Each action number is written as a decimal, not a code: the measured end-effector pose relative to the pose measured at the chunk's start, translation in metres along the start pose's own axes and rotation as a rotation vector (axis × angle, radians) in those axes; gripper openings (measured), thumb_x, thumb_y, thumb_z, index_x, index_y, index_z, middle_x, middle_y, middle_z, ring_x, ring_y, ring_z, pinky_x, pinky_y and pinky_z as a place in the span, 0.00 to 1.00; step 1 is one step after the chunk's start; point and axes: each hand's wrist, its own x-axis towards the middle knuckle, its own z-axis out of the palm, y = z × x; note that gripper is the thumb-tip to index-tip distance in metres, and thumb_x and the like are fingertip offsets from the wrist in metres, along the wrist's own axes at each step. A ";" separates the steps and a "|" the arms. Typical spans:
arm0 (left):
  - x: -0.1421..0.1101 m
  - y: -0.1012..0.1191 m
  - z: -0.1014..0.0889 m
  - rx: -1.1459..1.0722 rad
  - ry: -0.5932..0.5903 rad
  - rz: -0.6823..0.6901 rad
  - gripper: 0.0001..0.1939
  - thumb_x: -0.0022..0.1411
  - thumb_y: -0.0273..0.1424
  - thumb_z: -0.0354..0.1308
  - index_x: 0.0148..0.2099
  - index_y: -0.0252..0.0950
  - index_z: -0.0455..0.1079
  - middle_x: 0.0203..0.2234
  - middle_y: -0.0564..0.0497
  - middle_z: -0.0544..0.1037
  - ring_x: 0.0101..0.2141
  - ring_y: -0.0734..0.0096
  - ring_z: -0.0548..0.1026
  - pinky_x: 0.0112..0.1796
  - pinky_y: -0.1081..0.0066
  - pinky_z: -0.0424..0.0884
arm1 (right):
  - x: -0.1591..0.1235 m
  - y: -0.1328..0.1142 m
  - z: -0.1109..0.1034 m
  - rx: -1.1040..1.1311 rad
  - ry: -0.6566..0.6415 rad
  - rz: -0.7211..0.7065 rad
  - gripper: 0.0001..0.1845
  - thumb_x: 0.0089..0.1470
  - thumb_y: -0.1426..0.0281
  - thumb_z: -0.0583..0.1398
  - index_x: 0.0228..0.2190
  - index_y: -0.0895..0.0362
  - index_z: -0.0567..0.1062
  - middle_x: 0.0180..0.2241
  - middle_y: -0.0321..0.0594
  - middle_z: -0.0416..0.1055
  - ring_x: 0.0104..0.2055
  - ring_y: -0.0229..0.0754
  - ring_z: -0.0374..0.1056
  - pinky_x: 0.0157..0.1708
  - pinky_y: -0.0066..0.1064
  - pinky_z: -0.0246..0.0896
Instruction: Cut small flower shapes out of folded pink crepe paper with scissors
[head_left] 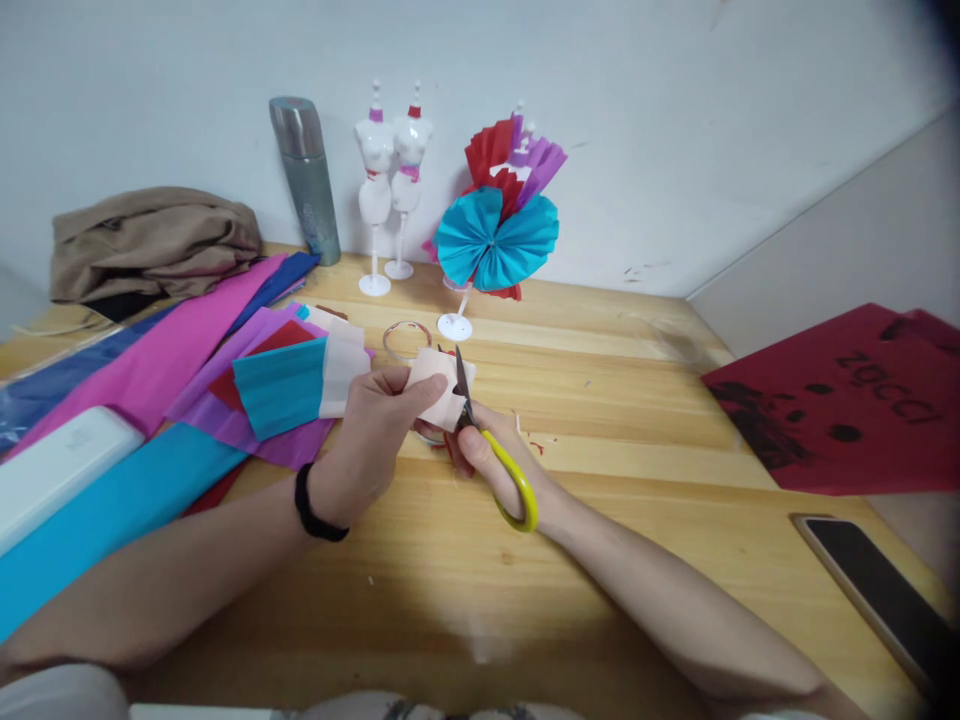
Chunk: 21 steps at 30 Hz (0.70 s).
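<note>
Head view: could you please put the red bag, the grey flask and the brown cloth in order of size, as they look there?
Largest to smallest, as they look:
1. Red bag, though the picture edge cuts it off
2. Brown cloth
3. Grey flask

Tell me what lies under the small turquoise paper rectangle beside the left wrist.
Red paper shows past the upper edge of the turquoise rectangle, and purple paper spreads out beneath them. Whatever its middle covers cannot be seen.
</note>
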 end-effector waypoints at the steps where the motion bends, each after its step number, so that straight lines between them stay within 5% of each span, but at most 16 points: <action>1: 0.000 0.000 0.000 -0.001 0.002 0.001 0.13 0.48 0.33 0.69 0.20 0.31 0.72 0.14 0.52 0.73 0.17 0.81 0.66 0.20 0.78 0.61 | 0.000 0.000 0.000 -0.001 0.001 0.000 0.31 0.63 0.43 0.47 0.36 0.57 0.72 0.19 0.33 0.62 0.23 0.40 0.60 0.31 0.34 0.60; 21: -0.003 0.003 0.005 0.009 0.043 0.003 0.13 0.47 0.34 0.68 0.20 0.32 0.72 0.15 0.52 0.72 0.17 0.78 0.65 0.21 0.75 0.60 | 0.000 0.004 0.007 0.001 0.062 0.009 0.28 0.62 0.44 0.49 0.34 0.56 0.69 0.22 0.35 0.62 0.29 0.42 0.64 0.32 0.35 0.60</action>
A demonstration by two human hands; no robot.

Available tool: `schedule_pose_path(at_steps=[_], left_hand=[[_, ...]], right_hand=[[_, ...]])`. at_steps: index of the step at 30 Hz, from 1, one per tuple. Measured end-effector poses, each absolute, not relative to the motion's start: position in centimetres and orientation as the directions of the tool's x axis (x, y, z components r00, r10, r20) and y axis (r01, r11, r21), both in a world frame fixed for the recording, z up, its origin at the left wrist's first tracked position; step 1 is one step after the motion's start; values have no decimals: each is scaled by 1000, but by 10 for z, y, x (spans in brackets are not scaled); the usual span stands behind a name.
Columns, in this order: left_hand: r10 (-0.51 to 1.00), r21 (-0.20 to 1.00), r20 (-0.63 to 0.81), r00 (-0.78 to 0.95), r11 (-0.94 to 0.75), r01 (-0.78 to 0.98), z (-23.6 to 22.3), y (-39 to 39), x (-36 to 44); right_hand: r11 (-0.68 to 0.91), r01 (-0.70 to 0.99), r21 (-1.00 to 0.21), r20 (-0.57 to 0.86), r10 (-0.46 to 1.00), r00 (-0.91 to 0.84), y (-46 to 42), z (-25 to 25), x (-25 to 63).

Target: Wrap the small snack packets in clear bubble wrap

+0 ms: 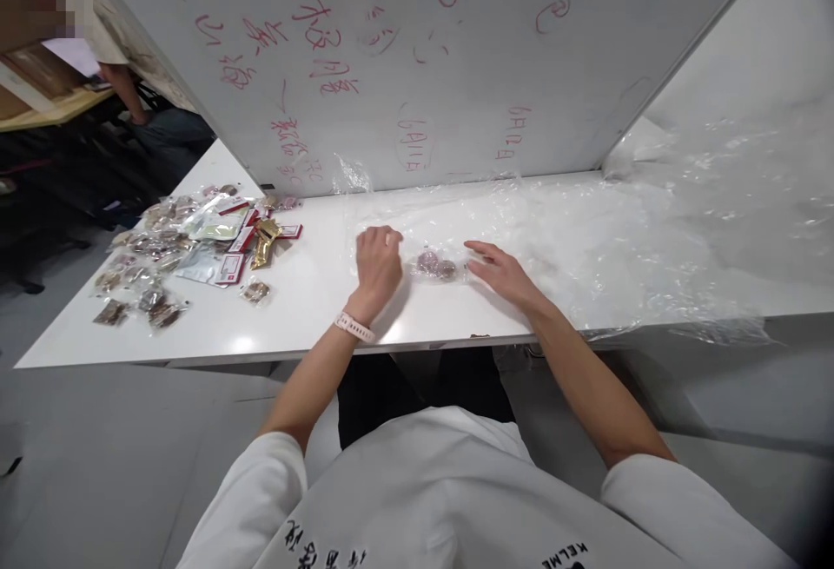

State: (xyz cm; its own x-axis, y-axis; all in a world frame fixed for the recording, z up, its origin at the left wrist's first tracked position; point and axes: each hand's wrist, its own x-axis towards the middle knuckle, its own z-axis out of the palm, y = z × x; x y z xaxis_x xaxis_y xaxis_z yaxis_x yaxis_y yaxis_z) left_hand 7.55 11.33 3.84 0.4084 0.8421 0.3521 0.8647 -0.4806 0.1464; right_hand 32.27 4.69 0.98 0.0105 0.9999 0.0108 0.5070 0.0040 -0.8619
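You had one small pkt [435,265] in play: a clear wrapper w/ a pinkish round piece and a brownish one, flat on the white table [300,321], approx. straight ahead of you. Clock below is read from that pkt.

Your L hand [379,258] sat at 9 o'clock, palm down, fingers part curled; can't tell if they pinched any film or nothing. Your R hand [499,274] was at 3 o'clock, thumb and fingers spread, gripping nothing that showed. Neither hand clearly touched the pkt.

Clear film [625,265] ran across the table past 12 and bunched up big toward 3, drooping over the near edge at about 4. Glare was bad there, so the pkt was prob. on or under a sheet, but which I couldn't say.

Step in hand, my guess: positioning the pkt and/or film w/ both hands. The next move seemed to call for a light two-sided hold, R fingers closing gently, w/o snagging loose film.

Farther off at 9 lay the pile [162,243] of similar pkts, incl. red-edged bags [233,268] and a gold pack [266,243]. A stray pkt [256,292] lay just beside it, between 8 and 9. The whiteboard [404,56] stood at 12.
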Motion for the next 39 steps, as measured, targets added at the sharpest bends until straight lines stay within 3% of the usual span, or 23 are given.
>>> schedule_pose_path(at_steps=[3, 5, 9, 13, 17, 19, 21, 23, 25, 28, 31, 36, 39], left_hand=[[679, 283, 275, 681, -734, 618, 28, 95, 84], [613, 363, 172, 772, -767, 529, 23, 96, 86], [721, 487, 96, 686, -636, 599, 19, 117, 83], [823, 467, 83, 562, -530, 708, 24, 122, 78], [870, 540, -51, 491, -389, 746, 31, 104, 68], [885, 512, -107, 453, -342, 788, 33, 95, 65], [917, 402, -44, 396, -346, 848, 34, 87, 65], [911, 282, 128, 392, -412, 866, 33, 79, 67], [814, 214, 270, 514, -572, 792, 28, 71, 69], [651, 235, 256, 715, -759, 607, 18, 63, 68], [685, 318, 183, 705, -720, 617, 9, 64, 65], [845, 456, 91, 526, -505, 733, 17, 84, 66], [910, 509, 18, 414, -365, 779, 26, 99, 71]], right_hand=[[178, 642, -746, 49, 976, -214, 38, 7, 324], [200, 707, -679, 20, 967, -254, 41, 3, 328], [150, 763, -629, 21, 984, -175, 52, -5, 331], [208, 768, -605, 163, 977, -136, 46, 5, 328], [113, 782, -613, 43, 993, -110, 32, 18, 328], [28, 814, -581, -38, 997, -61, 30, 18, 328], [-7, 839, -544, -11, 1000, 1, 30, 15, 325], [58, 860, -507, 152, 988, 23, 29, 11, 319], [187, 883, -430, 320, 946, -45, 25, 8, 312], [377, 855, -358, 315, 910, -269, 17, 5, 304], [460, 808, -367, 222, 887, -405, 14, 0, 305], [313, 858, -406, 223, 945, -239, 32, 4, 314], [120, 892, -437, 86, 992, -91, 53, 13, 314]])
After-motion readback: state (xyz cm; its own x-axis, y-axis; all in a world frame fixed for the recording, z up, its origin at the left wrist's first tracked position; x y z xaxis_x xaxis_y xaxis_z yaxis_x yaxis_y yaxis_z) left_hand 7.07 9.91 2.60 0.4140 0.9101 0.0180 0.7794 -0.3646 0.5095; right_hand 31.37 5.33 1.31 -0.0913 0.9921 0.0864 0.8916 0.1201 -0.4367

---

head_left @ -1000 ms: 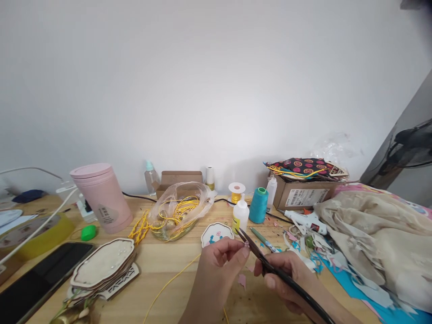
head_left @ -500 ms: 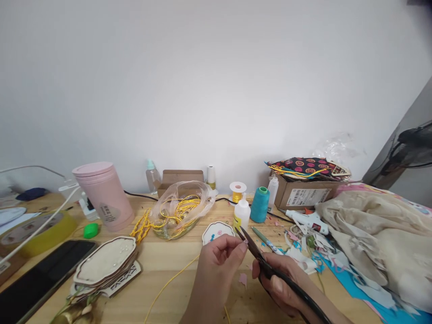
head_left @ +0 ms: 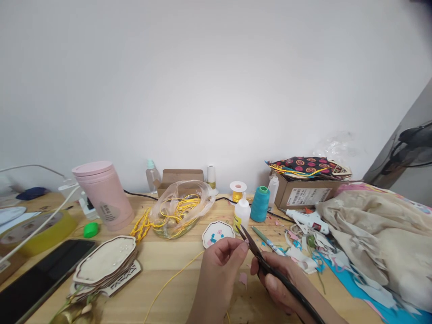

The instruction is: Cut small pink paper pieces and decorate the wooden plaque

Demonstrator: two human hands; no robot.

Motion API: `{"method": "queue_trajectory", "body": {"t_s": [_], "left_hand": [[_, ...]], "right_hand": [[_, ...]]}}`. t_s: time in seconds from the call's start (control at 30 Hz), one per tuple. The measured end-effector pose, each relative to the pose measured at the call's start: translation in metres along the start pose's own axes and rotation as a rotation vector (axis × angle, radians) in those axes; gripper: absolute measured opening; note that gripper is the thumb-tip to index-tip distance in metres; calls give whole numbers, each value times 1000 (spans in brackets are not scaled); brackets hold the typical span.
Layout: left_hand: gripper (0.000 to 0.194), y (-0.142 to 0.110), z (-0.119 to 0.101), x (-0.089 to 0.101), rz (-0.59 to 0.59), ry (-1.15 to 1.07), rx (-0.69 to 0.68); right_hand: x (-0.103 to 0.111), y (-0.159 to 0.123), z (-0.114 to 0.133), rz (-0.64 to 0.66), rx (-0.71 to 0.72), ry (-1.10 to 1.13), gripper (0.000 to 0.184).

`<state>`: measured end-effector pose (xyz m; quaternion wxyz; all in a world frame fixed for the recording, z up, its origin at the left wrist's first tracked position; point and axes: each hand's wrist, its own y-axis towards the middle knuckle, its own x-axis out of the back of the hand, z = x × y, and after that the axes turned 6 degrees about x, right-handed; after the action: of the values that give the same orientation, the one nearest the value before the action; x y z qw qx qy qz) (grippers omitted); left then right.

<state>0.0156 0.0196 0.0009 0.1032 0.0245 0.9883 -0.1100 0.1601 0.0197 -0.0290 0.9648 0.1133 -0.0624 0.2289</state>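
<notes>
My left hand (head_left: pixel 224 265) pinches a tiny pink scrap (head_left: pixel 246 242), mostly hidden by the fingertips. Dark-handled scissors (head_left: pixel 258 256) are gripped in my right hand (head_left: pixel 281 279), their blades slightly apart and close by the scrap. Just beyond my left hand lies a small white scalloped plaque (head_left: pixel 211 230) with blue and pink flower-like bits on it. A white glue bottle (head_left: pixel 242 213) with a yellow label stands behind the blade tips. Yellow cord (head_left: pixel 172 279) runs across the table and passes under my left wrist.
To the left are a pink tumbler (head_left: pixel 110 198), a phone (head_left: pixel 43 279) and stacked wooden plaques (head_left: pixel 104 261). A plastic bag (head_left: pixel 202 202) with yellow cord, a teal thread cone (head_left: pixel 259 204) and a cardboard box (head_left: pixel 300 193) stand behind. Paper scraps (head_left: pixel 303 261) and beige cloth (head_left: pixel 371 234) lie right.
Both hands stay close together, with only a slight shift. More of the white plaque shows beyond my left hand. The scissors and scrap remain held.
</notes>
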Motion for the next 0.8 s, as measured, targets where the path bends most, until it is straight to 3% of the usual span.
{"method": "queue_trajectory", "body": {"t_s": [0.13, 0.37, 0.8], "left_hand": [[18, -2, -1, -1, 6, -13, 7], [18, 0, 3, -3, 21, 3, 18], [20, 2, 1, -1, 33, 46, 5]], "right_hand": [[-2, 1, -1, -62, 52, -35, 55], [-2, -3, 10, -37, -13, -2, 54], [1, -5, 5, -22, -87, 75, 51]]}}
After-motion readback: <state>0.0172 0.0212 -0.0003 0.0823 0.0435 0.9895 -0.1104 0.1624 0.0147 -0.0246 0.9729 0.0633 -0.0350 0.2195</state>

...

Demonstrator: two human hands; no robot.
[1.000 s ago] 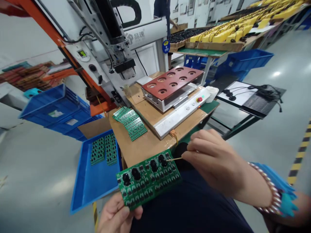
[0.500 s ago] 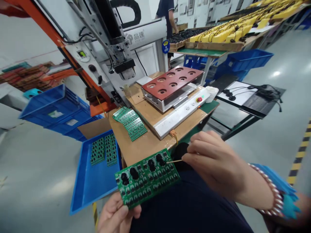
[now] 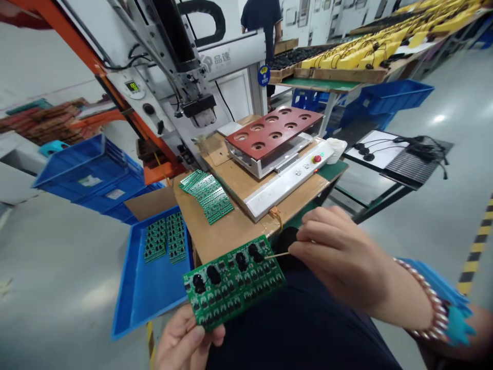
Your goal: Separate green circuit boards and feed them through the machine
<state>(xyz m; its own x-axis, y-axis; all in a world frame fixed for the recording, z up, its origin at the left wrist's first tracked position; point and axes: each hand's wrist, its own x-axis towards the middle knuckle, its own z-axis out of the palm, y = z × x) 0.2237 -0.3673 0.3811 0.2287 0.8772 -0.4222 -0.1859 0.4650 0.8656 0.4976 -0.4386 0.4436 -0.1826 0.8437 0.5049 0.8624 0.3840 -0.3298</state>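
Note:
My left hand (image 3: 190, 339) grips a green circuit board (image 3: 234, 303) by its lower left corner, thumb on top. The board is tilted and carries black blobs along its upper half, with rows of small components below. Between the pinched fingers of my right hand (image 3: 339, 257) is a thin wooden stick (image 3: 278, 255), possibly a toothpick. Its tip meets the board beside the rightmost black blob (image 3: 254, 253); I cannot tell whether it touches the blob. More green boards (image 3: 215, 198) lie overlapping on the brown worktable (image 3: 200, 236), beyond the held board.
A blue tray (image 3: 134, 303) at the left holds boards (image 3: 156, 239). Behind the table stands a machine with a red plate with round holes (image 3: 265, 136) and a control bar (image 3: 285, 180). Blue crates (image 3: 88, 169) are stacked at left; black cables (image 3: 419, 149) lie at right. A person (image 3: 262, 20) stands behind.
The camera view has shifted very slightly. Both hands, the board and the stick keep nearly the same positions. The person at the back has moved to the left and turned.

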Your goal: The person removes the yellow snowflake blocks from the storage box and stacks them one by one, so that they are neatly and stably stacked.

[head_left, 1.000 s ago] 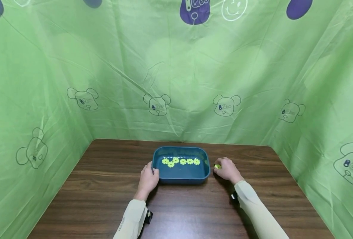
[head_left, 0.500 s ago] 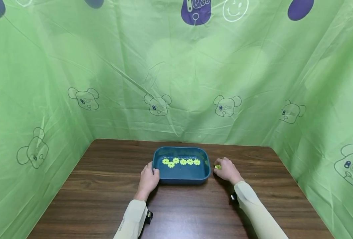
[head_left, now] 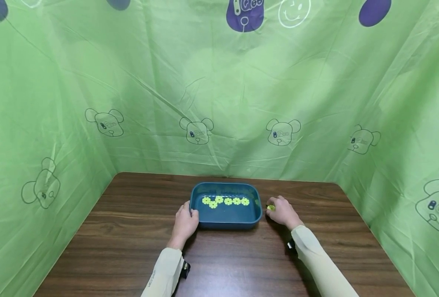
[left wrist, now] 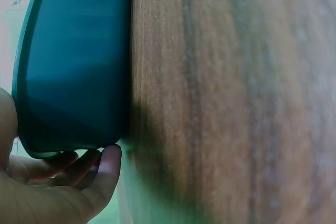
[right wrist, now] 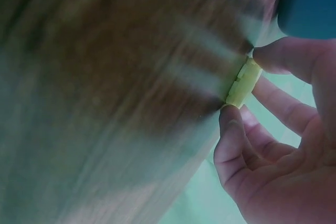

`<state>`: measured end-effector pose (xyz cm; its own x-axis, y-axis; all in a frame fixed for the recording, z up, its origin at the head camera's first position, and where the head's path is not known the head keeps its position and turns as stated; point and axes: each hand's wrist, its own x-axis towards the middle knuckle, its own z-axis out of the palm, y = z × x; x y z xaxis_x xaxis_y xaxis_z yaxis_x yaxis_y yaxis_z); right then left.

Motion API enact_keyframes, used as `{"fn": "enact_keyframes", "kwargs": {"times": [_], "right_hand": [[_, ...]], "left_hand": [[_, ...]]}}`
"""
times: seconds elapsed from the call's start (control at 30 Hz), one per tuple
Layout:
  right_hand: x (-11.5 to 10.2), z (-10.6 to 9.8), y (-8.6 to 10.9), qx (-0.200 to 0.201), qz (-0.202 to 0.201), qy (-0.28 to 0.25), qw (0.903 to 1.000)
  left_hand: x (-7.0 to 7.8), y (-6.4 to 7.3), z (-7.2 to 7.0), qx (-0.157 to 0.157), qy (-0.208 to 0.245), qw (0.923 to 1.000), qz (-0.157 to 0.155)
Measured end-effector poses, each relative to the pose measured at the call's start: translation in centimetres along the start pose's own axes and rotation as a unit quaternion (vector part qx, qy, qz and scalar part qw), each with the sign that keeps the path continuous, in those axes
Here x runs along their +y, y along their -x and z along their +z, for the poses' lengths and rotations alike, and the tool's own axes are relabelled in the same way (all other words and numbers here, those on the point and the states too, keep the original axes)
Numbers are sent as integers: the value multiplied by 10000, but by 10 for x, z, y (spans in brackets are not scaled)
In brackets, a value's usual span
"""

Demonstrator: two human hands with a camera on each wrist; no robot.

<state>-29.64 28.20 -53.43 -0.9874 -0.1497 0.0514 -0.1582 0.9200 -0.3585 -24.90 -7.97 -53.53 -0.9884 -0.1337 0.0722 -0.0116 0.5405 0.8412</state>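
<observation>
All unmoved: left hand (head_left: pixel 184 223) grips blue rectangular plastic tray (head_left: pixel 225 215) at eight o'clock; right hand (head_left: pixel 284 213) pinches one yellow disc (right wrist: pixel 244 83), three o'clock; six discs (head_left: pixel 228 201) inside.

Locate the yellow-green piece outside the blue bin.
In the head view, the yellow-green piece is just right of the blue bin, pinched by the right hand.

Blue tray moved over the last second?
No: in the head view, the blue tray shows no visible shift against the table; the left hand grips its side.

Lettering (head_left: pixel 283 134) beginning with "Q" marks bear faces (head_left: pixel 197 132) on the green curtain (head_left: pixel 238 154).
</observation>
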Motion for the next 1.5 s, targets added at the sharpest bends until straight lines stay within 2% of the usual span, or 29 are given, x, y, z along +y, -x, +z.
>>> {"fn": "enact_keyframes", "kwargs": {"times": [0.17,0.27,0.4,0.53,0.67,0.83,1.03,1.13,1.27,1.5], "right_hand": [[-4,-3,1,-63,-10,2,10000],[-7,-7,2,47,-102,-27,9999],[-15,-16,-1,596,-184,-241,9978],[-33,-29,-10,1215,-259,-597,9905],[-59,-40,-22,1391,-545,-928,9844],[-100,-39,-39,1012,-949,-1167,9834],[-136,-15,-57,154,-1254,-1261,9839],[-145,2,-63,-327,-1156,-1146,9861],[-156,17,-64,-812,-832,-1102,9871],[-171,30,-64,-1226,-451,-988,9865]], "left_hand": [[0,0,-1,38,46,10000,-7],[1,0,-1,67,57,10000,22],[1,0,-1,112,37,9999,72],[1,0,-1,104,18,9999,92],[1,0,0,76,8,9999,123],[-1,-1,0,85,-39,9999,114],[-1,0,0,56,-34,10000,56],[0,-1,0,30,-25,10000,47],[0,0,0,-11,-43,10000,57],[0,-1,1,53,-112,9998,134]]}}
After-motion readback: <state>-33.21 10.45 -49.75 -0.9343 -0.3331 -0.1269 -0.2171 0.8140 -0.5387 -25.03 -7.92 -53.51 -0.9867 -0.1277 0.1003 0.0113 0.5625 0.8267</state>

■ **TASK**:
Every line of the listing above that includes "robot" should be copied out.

■ **RESPONSE AREA**:
A demonstration by two human hands; no robot.
Demonstrator: two human hands; no robot.
Demonstrator: two human hands; no robot.
Demonstrator: two human hands with a camera on each wrist; no robot.

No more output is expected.